A community-curated GFF file for the Platynereis dumerilii genome. The idea is that each expert in the community can add, refine, or amend gene models and the corresponding metadata starting from the most current Ensembl Metazoa version of the genome.
A GFF file is, first and foremost, a text file; and annotation consists of changing what certain lines of this file say ("this gene should be named hox3 instead of hox5"), or, in more extreme cases, adding or removing lines ("there exists a gene between positions A and B on this chromosome", or "this predicted gene is an algorithmic artifact and should be deleted"). To curate this as a community, we need a way to synchronously edit this file, discuss the proposed changes, perhaps vote on them, and, very importantly, keep track of them.
Git is a version control system that is very good at keeping track of changes to text files. GitHub is a platform designed specifically so people can collaborate on editing text files online. This is a match made in heaven.

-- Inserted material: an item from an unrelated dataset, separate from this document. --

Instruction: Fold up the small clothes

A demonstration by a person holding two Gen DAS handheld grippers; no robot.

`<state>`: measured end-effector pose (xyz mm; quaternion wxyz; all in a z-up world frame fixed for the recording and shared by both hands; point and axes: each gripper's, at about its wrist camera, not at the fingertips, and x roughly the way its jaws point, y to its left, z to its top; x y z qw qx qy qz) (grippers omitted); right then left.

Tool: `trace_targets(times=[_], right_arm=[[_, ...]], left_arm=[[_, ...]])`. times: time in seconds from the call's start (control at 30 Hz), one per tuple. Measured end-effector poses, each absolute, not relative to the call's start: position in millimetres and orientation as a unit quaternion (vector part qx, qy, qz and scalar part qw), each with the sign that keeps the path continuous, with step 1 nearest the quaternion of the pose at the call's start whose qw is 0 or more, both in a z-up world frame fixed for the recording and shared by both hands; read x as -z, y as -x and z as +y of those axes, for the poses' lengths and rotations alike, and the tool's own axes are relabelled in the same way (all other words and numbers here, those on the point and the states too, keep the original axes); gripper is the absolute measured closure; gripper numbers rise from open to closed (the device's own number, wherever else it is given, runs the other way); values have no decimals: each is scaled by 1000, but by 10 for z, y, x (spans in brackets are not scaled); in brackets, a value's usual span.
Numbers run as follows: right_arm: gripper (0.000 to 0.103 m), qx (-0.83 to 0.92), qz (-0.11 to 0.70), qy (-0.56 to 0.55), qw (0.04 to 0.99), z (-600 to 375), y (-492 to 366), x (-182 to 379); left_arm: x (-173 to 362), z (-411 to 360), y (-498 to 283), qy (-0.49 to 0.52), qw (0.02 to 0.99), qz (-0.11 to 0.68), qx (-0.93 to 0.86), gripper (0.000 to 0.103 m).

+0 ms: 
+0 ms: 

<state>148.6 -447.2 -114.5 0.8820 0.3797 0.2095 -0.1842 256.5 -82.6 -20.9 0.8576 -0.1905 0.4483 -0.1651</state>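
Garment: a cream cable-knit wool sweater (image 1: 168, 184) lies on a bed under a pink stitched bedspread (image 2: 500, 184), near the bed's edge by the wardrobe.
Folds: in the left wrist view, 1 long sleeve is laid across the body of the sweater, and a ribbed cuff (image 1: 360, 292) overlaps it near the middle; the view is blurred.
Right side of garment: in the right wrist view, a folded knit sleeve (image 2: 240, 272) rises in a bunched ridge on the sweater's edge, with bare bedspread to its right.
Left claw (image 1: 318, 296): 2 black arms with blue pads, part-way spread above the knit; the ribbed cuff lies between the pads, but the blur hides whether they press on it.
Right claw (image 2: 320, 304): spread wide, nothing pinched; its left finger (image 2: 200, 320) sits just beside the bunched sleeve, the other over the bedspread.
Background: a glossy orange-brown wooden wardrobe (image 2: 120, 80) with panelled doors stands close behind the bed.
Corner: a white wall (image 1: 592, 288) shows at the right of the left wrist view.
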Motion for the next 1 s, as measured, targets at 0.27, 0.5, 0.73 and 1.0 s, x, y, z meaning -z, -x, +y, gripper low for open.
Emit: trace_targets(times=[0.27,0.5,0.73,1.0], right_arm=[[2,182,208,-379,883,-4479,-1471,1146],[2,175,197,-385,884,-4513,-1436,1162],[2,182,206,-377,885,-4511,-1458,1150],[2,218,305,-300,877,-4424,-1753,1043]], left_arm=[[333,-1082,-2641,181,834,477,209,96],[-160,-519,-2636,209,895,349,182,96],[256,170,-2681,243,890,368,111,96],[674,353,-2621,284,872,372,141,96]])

Prerequisites: a GitHub account, some knowledge of the GFF format, love for Platynereis and/or phylogenies.
Contributing essentially consists of finding a gene in the GFF file and appending a proposed name as well as annotator information. You can follow along the example.
Every once in a while (depending on NCBI/Ensembl Metazoa update cycles) a new GFF version will be uploaded. This will trigger a minor version bump.
Sweeping changes to the assembly (like re-assemblies or similar) will be communicated via appropriate channels (spiraliabase, Platy community meetings, lab emails?).
The latest release will contain the consensus up-to-date version of the genome annotation. If this doesn't include your favorite gene feel free to use the version specified by the commit of the corresponding pull request. To avoid misunderstandings in publications, always refer to the genome by full version string and commit ID.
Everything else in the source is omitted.